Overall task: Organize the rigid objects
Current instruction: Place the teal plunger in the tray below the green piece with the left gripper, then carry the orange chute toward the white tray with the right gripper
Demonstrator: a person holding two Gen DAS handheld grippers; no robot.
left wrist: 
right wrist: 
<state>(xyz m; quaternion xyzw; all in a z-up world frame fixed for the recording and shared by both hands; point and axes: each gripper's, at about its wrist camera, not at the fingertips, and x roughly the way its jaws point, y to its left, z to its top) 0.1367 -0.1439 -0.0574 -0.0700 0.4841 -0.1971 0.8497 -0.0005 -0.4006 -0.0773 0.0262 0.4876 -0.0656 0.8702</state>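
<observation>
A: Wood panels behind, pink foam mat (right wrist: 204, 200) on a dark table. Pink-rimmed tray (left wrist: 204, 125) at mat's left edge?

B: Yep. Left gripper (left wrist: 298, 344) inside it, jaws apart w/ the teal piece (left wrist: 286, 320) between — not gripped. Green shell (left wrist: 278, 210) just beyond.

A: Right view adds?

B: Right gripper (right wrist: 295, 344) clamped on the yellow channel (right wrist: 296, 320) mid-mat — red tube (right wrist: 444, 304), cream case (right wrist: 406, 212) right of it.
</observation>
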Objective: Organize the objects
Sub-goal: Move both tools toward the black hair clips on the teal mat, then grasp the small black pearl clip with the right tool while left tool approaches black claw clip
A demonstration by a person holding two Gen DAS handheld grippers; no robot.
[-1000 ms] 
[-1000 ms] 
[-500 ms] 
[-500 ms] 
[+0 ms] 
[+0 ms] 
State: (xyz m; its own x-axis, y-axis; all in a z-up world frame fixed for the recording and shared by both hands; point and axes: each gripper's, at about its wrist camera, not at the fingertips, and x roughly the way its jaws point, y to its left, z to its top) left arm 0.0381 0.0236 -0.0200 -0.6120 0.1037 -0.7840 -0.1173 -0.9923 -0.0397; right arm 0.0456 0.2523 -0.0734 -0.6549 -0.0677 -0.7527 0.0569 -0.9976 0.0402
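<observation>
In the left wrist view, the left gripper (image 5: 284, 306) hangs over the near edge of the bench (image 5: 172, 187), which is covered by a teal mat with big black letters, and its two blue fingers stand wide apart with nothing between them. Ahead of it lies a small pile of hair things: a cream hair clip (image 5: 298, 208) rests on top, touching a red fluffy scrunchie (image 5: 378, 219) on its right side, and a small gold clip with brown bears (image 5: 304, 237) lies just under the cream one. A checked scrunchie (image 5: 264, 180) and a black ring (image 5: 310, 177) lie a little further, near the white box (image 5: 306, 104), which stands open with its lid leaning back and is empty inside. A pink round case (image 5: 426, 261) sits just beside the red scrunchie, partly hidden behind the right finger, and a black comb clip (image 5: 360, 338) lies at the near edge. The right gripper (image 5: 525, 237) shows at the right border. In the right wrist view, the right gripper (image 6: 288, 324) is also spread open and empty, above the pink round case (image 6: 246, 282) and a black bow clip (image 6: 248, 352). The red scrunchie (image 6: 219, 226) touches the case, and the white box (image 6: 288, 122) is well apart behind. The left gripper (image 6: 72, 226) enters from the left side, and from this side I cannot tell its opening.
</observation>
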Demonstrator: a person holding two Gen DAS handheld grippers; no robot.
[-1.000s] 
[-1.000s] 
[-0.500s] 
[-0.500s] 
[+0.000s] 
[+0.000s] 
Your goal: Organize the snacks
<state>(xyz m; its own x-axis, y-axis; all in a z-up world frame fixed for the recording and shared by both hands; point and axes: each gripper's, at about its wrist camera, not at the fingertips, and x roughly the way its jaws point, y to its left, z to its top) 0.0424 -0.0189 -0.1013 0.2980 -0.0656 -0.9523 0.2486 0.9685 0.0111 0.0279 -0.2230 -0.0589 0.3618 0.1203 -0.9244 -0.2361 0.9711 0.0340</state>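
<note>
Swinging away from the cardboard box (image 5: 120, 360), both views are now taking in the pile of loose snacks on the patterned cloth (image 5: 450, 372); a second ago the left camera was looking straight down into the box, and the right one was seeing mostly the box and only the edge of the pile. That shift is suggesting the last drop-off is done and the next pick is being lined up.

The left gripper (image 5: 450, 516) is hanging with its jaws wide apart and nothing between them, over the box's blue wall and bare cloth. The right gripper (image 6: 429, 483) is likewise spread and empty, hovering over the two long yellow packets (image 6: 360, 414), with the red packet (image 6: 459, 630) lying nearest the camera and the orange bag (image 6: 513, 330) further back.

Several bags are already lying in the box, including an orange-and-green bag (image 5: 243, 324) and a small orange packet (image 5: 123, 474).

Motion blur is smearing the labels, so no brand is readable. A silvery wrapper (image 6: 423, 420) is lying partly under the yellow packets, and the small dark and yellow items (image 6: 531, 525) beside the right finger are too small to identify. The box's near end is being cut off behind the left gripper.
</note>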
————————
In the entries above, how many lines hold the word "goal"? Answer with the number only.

2